Aku tidak tahu. Dia menggelengkan kepalanya. “Aku tidak tahu, tapi aku tidak menyukainya.”
“Mmm… Tapi bukankah akan lebih mudah bagi kita jika mereka tidak memiliki perapal mantra?” High Elf Archer bertanya.
“Itu mulai menggangguku juga,” kata Lizard Priest, membuka rahangnya yang besar. “Serangan ke desa, skill yang mereka gunakan untuk mengirim petualang sebelumnya. Sulit membayangkan bahwa tidak ada otak di balik operasi ini. ”
“Apakah menurutmu itu dark elf atau ogre lain?” Tanya pendeta.

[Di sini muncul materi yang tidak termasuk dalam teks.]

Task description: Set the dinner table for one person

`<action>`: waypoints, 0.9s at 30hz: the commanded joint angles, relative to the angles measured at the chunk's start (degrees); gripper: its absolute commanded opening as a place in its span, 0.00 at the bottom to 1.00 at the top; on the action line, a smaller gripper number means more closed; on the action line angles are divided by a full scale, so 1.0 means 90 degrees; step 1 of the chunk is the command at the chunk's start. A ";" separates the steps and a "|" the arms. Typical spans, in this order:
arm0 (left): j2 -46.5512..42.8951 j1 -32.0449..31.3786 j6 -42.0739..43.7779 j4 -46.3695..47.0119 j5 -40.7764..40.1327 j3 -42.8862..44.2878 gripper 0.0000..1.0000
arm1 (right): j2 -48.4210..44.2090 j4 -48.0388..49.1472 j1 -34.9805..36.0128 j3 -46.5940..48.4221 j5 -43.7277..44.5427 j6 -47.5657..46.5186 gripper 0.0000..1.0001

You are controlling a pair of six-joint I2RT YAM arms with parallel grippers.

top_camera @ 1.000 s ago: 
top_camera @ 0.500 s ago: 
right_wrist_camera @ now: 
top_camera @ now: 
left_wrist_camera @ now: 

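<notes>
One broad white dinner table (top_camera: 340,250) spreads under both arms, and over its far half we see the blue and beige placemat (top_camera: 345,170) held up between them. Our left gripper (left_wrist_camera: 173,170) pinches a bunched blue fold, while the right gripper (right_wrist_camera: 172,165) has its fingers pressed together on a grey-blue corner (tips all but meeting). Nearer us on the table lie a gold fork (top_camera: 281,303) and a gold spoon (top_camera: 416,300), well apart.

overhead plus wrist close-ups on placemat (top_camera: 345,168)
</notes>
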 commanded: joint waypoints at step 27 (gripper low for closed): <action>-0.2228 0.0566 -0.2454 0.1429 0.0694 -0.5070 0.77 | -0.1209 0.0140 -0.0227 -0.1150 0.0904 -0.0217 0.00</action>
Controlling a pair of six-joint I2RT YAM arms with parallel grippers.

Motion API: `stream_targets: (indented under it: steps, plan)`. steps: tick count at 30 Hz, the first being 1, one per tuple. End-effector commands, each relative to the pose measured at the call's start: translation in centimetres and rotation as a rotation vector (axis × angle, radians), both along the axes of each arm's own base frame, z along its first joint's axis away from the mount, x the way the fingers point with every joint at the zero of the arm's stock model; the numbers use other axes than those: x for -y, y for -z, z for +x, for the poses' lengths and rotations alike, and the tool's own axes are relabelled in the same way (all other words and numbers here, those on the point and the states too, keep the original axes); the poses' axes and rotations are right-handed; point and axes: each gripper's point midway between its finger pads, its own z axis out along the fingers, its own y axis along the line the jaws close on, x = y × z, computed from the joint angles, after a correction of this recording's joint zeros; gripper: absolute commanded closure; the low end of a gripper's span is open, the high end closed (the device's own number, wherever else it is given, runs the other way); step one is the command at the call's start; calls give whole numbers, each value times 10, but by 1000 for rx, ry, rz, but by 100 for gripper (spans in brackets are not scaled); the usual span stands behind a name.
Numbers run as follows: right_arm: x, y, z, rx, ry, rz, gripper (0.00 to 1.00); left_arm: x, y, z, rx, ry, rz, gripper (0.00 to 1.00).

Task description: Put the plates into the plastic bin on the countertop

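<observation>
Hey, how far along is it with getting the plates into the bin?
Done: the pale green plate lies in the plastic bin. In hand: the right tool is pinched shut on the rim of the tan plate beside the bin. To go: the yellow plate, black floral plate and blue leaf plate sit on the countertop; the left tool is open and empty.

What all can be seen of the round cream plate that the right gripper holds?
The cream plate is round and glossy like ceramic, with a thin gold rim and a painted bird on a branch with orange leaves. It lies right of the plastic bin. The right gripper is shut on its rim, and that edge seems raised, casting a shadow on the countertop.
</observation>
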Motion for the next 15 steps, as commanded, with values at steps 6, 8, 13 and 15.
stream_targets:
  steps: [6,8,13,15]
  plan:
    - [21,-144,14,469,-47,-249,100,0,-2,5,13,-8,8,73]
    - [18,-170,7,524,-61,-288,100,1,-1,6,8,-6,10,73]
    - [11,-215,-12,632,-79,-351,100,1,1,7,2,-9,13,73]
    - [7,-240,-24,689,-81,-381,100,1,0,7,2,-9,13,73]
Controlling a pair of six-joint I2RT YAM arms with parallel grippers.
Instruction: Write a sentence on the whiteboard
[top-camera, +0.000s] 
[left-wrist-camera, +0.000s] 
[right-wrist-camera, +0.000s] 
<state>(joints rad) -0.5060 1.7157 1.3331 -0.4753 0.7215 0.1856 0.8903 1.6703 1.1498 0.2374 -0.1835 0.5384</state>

“Atau mungkin… iblis?” High Elf Archer berbisik dengan ekspresi ketakutan. Kata itu bergema di aula gua, membuat rambut mereka berdiri tegak.
Para petualang saling memandang, dan kemudian Dwarf Shaman, mengelus janggutnya, menghela napas. “Ahh, sudah berhenti. Tidak masuk akalmenjadi tegang karena hipotesis. ” Dia mengulurkan tangan (karena dia sangat pendek) dan menampar punggung Pembunuh Goblin. “Ini bukanlah apa yang kita sebut ‘menghantam pedang terkenal dengan palu.’ Tapi, Pemotong jenggot. Kita harus fokus pada apa yang bisa kita lakukan sekarang. ”
“Ya,” kata Pembunuh Goblin setelah beberapa saat. Dia mengangkat obor dan melihat lagi ke dinding, lalu mengangguk. Apakah Anda menyinggung pepatah kurcaci?
“Aku dulu,” kata Dwarf Shaman dengan isapan senang.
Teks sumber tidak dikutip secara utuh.